David was hasten to add that there was nothing homoerotic about it, as if only talking about the situation out loud revealed the absurdity of a load of lads working together all day and then sharing a big communal bath. A side of the game that we’re sadly losing.
The evening wasn’t over yet though. On entering Port of Call everyone was given the chance to buy some raffle tickets for some prizes later in the evening. The club had kindly donated two pairs of Black Cats Bar tickets for the Southampton game and a ball signed by the first team. There was also the fantastic prize of every issue of The Blizzard magazine, something I was very jealous I didn’t get my hands on.
Michael Proctor also had a prize of a ball signed by the Soccer Saturday team (banter) but he forgot to bring it, much to Gareth’s derision. After the raffle was over there was then the auction of yet another signed ball! This one was particularly interesting though as it was dated to approximately 1983 and included signatures such as Gary Rowell, Nick Pickering and Barry Venison. This unique and much sought after prize raised £110 for Pop Recs Ltd after a hotly contested bidding war. All we needed was Jim White from Sky Sports News and it would have felt like transfer deadline day.
As already mentioned, the intention of this live show was to have some good craic, raise some money for a good cause, talk about our football club and have a few pints and that’s just what happened. Sunderland AFC can often frustrate but one thing it always does is bring people together as a community. Pop Recs Ltd was born out of the same spirit and long may they continue.

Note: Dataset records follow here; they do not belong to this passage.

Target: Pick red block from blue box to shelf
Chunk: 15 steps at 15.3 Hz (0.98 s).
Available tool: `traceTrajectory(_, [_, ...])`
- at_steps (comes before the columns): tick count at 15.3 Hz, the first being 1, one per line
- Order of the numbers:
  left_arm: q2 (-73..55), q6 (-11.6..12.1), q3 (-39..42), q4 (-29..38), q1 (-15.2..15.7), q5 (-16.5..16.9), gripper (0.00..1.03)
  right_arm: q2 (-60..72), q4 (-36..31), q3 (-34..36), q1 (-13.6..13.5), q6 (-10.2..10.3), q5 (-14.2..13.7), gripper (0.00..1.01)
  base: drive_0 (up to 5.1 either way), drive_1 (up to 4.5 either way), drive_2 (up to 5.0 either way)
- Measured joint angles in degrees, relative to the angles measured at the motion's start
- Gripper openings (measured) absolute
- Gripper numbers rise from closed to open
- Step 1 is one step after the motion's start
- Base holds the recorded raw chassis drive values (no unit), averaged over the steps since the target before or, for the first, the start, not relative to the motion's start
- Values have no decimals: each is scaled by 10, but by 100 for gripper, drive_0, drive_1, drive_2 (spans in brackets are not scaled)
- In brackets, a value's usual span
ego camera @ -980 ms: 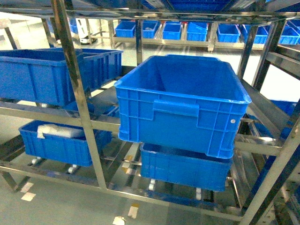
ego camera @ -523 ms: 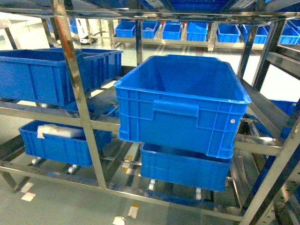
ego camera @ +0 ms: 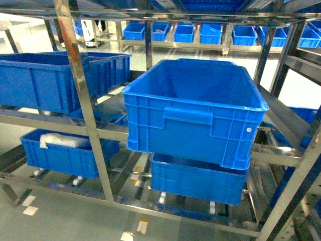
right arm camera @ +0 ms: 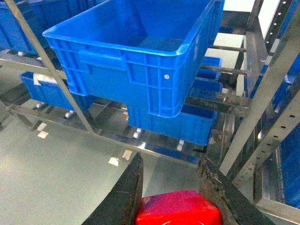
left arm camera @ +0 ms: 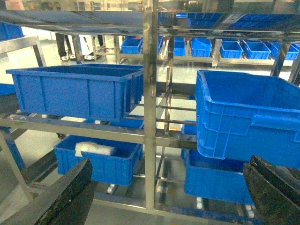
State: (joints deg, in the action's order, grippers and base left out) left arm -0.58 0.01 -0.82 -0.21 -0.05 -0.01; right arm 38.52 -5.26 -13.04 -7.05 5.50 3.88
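The red block [right arm camera: 178,208] sits at the bottom edge of the right wrist view, and my right gripper [right arm camera: 171,161] is shut on it, one dark finger on each side. It hangs over the grey floor in front of the shelf [right arm camera: 276,84], whose steel uprights and rails [ego camera: 80,90] fill the head view. My left gripper [left arm camera: 169,168] is open with nothing between its fingers and faces a shelf upright [left arm camera: 150,93]. The blue box is out of view. Neither gripper shows in the head view.
A large dark blue ribbed crate [ego camera: 195,110] juts from the middle tier, with another crate [ego camera: 198,178] below it. A further crate [ego camera: 45,80] sits at the left. Below that one, a lower crate [ego camera: 62,155] holds a white package [ego camera: 62,139]. Grey floor [right arm camera: 56,173] lies before the rack.
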Motion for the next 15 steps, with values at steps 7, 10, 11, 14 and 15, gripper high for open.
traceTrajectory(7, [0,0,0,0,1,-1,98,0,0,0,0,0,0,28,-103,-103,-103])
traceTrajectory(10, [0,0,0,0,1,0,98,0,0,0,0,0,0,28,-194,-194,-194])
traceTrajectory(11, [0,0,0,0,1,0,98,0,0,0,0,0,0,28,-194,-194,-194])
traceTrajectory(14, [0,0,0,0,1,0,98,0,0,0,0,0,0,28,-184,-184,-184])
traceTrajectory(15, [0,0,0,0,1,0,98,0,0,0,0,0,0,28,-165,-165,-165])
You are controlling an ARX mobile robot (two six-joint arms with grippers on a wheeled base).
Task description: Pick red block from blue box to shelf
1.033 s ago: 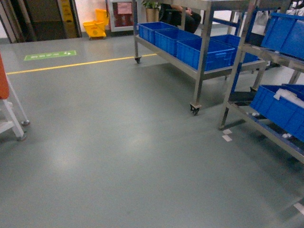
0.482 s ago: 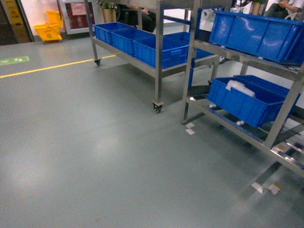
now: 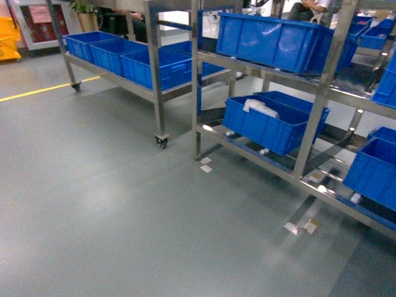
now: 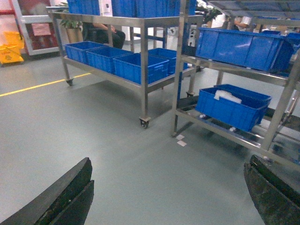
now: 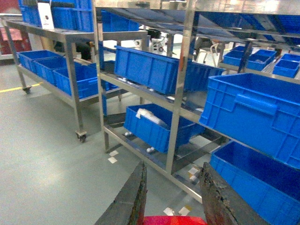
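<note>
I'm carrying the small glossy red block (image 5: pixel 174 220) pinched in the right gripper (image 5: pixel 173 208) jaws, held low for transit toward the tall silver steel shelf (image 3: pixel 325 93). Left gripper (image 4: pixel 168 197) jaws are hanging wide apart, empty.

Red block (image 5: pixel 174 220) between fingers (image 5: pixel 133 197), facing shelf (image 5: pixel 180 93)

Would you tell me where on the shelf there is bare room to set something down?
The clearest gap is on the shelf's bottom rails, between the white-bag crate and the lower right crate. The tier above is crowded by the upper crate. The floor in front is open for passing.
</note>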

As a recent edition the Wise Men Say team, I feel like I should introduce myself a little bit. I attended my first Sunderland game in 1997 when I was four years old and my main memory was falling asleep on my Dad’s knee and asking to go home.
As I got older though I began to understand how it was actually quite fun to watch a team struggle for most of the time, while occasionally doing something great which gives you an incredible high and keeps you coming back for more. I’ve been a season ticket holder since 2002, I go to most away games and my favourite all time player is Steed Malbranque.
My biggest SAFC related claim to fame is being mascot against Bradford City on Boxing Day 2003 and burying a shot into the bottom the corner past Mart Poom at the North Stand. I must have inspired the team greatly that day as we ran out 3-0 winners. I grew up in Blackhall and Wingate in East Durham and I now live on the dark side in Heaton.